» PROBLEM STATEMENT
Reproduce verbatim the final portion of the material below, from the line containing "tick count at" through its last line, and nothing else.

### PROVIDED DATA ###

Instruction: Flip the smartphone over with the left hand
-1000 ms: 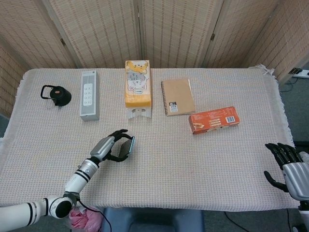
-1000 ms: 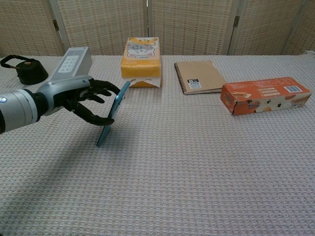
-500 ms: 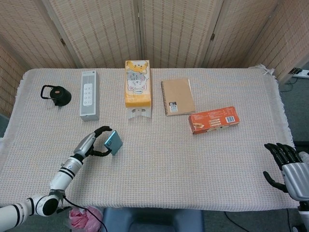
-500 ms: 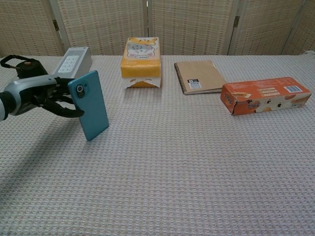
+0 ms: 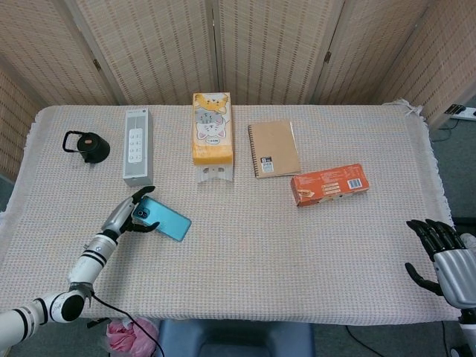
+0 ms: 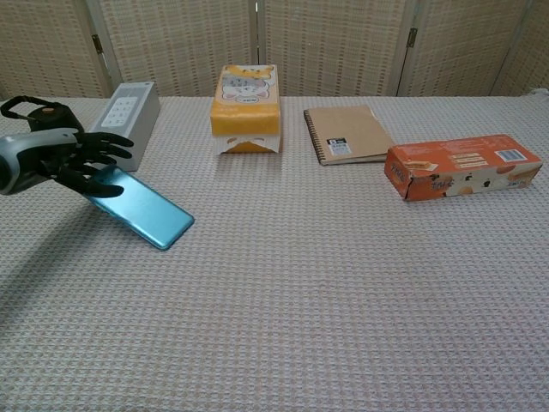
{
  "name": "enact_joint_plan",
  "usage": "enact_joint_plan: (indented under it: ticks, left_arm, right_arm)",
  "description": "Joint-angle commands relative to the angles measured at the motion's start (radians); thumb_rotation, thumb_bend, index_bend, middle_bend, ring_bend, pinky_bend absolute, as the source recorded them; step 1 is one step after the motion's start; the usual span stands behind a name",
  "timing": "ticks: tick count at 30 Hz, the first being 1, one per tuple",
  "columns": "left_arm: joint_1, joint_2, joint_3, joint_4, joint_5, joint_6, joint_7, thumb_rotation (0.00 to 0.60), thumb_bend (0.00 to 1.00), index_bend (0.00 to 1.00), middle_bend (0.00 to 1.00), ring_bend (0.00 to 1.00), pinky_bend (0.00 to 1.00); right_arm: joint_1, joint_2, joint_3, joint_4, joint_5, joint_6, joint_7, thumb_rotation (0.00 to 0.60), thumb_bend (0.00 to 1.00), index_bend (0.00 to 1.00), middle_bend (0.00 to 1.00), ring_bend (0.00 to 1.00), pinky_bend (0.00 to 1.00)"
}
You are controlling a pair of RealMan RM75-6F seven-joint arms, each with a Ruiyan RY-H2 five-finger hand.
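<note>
The phone [image 5: 163, 219] is teal back up, camera showing, tilted: its far end meets the desk [image 5: 297, 245] while the near end is raised in the left hand [image 5: 125, 215], whose fingers [image 6: 107, 142] grasp that end. It sits at the desk's left front, just in front of the grey remote box [image 5: 137, 145]. The flip looks nearly done; what seems left is lowering the raised end flat and letting go. The right hand [image 5: 439, 253] hangs off the desk's right edge, fingers apart, holding nothing.
</note>
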Motion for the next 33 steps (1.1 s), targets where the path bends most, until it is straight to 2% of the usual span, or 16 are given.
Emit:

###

» ANSWER
  "timing": "ticks: tick count at 30 Hz, the first being 1, one per tuple",
  "columns": "left_arm: joint_1, joint_2, joint_3, joint_4, joint_5, joint_6, joint_7, thumb_rotation (0.00 to 0.60), thumb_bend (0.00 to 1.00), index_bend (0.00 to 1.00), middle_bend (0.00 to 1.00), ring_bend (0.00 to 1.00), pinky_bend (0.00 to 1.00); right_arm: joint_1, joint_2, joint_3, joint_4, joint_5, joint_6, joint_7, thumb_rotation (0.00 to 0.60), thumb_bend (0.00 to 1.00), index_bend (0.00 to 1.00), middle_bend (0.00 to 1.00), ring_bend (0.00 to 1.00), pinky_bend (0.00 to 1.00)"
}
You are controlling a pair of RealMan RM75-6F seven-joint arms, each with a Ruiyan RY-H2 five-finger hand.
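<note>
The phone [image 5: 163, 219] is teal back up, camera showing, tilted: its far end meets the desk [image 5: 297, 245] while the near end is raised in the left hand [image 5: 125, 215], whose fingers [image 6: 107, 142] grasp that end. It sits at the desk's left front, just in front of the grey remote box [image 5: 137, 145]. The flip looks nearly done; what seems left is lowering the raised end flat and letting go. The right hand [image 5: 439, 253] hangs off the desk's right edge, fingers apart, holding nothing.
</note>
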Motion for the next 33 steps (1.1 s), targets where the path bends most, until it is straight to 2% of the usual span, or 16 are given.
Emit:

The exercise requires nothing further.